2007-09-05 00:12:48

by Fernando Lopez-Lezcano

[permalink] [raw]
Subject: 2.6.22.6 + rt9: suspend/hibernate not working

Hi Ingo... I'm getting reports from some of my Planet CCRMA users (which
I confirmed) that the latest rt kernel I released has broken suspend
(tested on fc6 & fc7, stock Fedora kernel works fine - the rt
configuration files are virtual clones as far as possible of the
standard Fedora kernel config files).

I don't know where to start debugging this. When suspend is initiated it
freezes with a "Stopping tasks ... " message in the text console - a
hard power cycle is the only way to get the machine back to normal.

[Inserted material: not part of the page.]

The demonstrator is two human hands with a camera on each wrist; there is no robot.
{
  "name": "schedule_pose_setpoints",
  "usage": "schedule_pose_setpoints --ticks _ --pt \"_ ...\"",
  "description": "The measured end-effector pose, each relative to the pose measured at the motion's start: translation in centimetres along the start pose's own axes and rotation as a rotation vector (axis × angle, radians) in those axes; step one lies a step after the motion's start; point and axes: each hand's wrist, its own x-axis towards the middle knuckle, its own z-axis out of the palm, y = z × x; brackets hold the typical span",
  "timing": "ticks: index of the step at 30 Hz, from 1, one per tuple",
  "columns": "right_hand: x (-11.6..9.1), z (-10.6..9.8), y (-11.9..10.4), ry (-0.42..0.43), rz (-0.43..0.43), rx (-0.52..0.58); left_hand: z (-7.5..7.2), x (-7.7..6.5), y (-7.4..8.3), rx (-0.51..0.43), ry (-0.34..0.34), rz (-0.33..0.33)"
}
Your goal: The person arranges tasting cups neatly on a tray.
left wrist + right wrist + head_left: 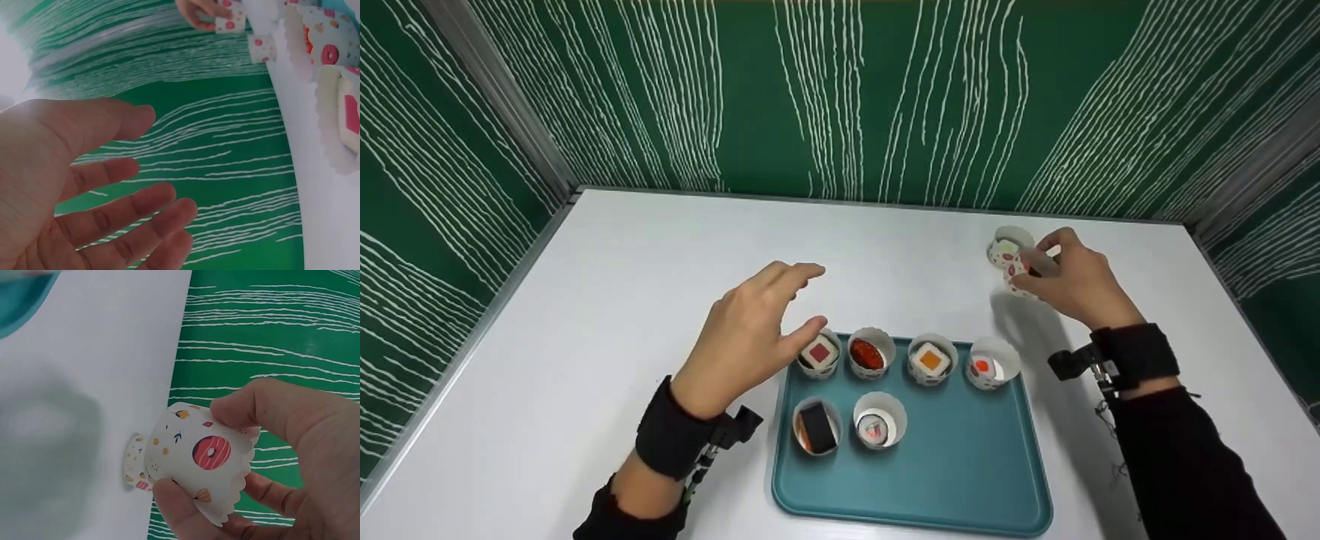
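My right hand pinches a white paper baking cup printed with donuts and small flowers, thumb and fingers on its sides. The cup is up off the table, and its contents are mostly hidden by the hand. Just behind it on the table, a second printed cup holds a pale piece. My left hand hovers by the tray's back left corner, fingers spread and holding nothing. Nearest to its thumb is a cup with a white, red-centred sushi piece.
A teal tray lies at the front of the white table. Its back row also has cups with a red-topped piece, an orange-centred piece and a small roll. Two more cups stand in front. Green walls enclose the table.
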Motion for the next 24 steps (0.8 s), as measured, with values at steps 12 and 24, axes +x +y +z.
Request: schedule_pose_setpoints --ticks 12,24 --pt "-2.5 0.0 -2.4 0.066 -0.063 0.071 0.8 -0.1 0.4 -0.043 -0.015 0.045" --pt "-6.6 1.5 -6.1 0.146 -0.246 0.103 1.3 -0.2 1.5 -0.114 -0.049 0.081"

kernel/power/process.c seems to contain that string in the
freeze_processes function so it looks like the freezer is not freezing
tasks as no "done" message is ever printed.

What could we do to help?
-- Fernando



2007-09-05 00:27:40

by Daniel Walker

[permalink] [raw]
Subject: Re: 2.6.22.6 + rt9: suspend/hibernate not working

On Tue, 2007-09-04 at 17:12 -0700, Fernando Lopez-Lezcano wrote:
> Hi Ingo... I'm getting reports from some of my Planet CCRMA users (which
> I confirmed) that the latest rt kernel I released has broken suspend
> (tested on fc6 & fc7, stock Fedora kernel works fine - the rt
> configuration files are virtual clones as far as possible of the
> standard Fedora kernel config files).
>
> I don't know where to start debugging this. When suspend is initiated it
> freezes with a "Stopping tasks ... " message in the text console - a
> hard power cycle is the only way to get the machine back to normal.
>
> kernel/power/process.c seems to contain that string in the
> freeze_processes function so it looks like the freezer is not freezing
> tasks as no "done" message is ever printed.
>
> What could we do to help?

If you have high resolution timers enabled you could try disabling it,
and see if the problem persists .

Daniel

2007-09-06 10:42:50

by Pavel Machek

[permalink] [raw]
Subject: Re: 2.6.22.6 + rt9: suspend/hibernate not working

Hi!

> Hi Ingo... I'm getting reports from some of my Planet CCRMA users (which
> I confirmed) that the latest rt kernel I released has broken suspend
> (tested on fc6 & fc7, stock Fedora kernel works fine - the rt
> configuration files are virtual clones as far as possible of the
> standard Fedora kernel config files).
>
> I don't know where to start debugging this. When suspend is initiated it
> freezes with a "Stopping tasks ... " message in the text console - a
> hard power cycle is the only way to get the machine back to normal.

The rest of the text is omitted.